### What needs to be done
Transcribe the whole listing without a single picture.

### Material provided
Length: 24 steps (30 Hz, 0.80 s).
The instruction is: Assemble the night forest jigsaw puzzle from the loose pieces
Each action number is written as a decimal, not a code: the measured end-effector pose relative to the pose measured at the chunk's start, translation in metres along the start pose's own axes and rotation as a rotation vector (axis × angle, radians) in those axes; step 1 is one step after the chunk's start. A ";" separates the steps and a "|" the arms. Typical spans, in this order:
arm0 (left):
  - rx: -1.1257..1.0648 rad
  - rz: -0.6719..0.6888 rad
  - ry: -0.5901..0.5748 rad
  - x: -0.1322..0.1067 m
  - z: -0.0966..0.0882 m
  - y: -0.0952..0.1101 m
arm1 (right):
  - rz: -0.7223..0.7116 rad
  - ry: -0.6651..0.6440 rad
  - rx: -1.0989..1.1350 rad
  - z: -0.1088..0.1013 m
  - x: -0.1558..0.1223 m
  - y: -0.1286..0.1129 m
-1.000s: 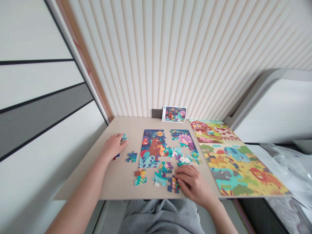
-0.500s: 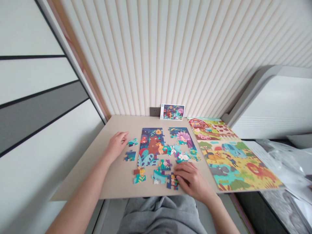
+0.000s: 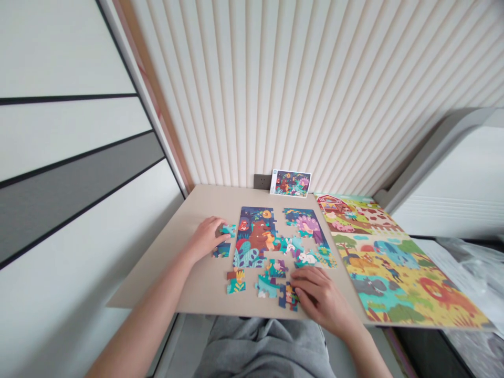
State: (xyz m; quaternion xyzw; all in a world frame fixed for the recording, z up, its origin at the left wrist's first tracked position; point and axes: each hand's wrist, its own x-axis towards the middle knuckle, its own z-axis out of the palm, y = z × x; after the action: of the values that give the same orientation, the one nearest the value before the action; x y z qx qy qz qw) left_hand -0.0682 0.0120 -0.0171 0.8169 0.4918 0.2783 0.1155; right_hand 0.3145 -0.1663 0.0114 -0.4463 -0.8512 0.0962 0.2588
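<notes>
A part-built forest puzzle [image 3: 271,236] lies on the beige table [image 3: 197,205]. My left hand [image 3: 205,239] is curled at its left edge, fingertips on a teal loose piece [image 3: 227,229]; another blue-green piece [image 3: 221,250] lies just below the fingers. My right hand [image 3: 321,296] rests palm down near the front edge, fingers bent onto a dark multicoloured piece [image 3: 289,297]. Three more loose pieces lie in front of the puzzle: an orange-and-green one [image 3: 235,281], a teal one [image 3: 268,285] and a small one [image 3: 277,268].
A small reference picture [image 3: 291,183] leans on the ribbed wall beside a socket [image 3: 262,181]. A finished farm-and-animals puzzle [image 3: 394,262] covers the table's right side. A white cabinet [image 3: 457,184] and clear plastic wrap [image 3: 468,262] stand to the right. My grey-trousered lap [image 3: 268,349] is below.
My left hand has slid the teal piece rightward, up to the forest puzzle's left edge. My right hand stays on its piece. The view has shifted a little to the left.
</notes>
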 end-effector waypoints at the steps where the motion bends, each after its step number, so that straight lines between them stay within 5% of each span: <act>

### Answer to the exercise
Length: 24 steps (30 Hz, 0.80 s).
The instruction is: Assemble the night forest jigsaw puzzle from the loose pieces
Each action number is written as a decimal, not a code: the measured end-effector pose relative to the pose measured at the chunk's start, translation in metres along the start pose's own axes and rotation as a rotation vector (axis × angle, radians) in those axes; step 1 is one step after the chunk's start. A ";" separates the steps and a "|" the arms. Typical spans, in this order:
arm0 (left):
  - rx: -1.1257..1.0648 rad
  - rz: -0.6719..0.6888 rad
  - ry: -0.5901..0.5748 rad
  - x: -0.1322..0.1067 m
  - z: -0.0966..0.0882 m
  - y: -0.0952..0.1101 m
arm1 (right):
  - rz: -0.7223..0.7116 rad
  - ry: -0.6651..0.6440 rad
  - rx: -1.0989..1.1350 rad
  - z: -0.1088..0.1013 m
  - x: -0.1558..0.1223 m
  - y: -0.1286..0.1129 m
-1.000s: 
-0.500s: 
+0.000s: 
State: (xyz m; quaternion xyzw; all in a world frame fixed for the recording, z up, its origin at the left wrist's first tracked position; point and axes: each hand's wrist, its own x-axis towards the middle knuckle, its own z-axis out of the palm, y = z × x; after the action: of the values that give the same orientation, the one nearest the value before the action; x y z qx qy qz qw) left_hand -0.0682 0.0120 -0.0171 0.8169 0.4918 0.2783 0.1155; right_hand 0.3145 -0.1663 0.0114 -0.4463 -0.8512 0.0962 0.2588
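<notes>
A part-built forest puzzle [image 3: 271,236] lies on the beige table [image 3: 197,205]. My left hand [image 3: 205,239] is curled at its left edge, fingertips on a teal loose piece [image 3: 227,229]; another blue-green piece [image 3: 221,250] lies just below the fingers. My right hand [image 3: 321,296] rests palm down near the front edge, fingers bent onto a dark multicoloured piece [image 3: 289,297]. Three more loose pieces lie in front of the puzzle: an orange-and-green one [image 3: 235,281], a teal one [image 3: 268,285] and a small one [image 3: 277,268].
A small reference picture [image 3: 291,183] leans on the ribbed wall beside a socket [image 3: 262,181]. A finished farm-and-animals puzzle [image 3: 394,262] covers the table's right side. A white cabinet [image 3: 457,184] and clear plastic wrap [image 3: 468,262] stand to the right. My grey-trousered lap [image 3: 268,349] is below.
My left hand has slid the teal piece rightward, up to the forest puzzle's left edge. My right hand stays on its piece. The view has shifted a little to the left.
</notes>
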 end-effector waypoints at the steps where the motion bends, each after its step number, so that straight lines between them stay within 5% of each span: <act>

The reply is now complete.